Write the listing below out again in full, dropping its pictures.
== Segment start ==
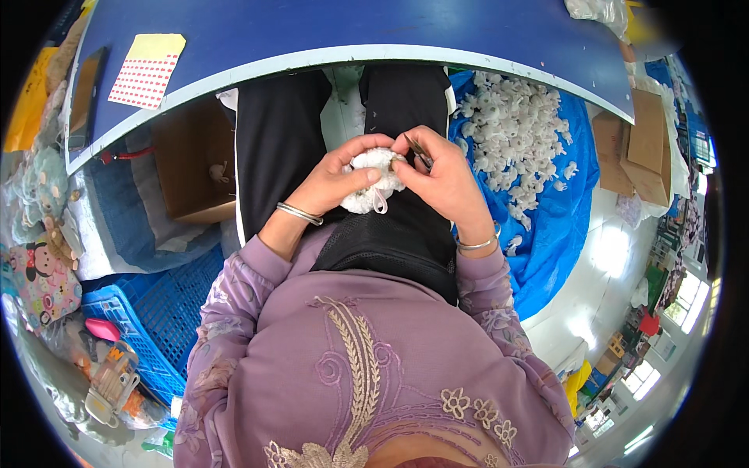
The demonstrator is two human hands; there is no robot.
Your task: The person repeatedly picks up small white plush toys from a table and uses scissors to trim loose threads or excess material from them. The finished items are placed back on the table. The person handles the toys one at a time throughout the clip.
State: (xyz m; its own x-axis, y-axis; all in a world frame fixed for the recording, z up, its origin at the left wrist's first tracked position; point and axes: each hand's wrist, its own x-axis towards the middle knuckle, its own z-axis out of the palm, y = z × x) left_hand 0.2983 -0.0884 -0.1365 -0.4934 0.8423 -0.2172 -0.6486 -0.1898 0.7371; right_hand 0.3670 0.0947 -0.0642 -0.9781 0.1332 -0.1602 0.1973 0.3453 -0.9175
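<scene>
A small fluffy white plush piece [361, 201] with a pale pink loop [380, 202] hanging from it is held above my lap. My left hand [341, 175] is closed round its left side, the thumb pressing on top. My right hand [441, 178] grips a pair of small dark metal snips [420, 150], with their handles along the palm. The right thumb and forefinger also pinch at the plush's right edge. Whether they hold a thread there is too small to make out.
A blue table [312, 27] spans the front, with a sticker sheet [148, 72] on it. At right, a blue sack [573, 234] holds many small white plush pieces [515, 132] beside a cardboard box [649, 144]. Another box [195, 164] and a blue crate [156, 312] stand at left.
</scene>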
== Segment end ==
**ANSWER BOX**
The demonstrator is two human hands; there is no robot.
Your task: The person repeatedly picks up small white plush toys from a table and uses scissors to trim loose threads or excess material from them. The finished items are placed back on the table. The person handles the toys one at a time throughout the clip.
State: (xyz m; its own x-axis, y-axis; all in a world frame fixed for the recording, z up, its origin at the left wrist's first tracked position; point and axes: each hand's wrist, its own x-axis towards the middle knuckle, its own z-axis out of the palm, y = z × x) left_hand 0.2983 -0.0884 -0.1365 -0.4934 0.8423 -0.2172 -0.6486 -0.1898 0.7371; right_hand 0.3670 0.0947 -0.0642 -0.9781 0.1332 -0.1602 0.1973 0.3453 -0.9175
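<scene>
A small fluffy white plush piece [361, 201] with a pale pink loop [380, 202] hanging from it is held above my lap. My left hand [341, 175] is closed round its left side, the thumb pressing on top. My right hand [441, 178] grips a pair of small dark metal snips [420, 150], with their handles along the palm. The right thumb and forefinger also pinch at the plush's right edge. Whether they hold a thread there is too small to make out.
A blue table [312, 27] spans the front, with a sticker sheet [148, 72] on it. At right, a blue sack [573, 234] holds many small white plush pieces [515, 132] beside a cardboard box [649, 144]. Another box [195, 164] and a blue crate [156, 312] stand at left.
</scene>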

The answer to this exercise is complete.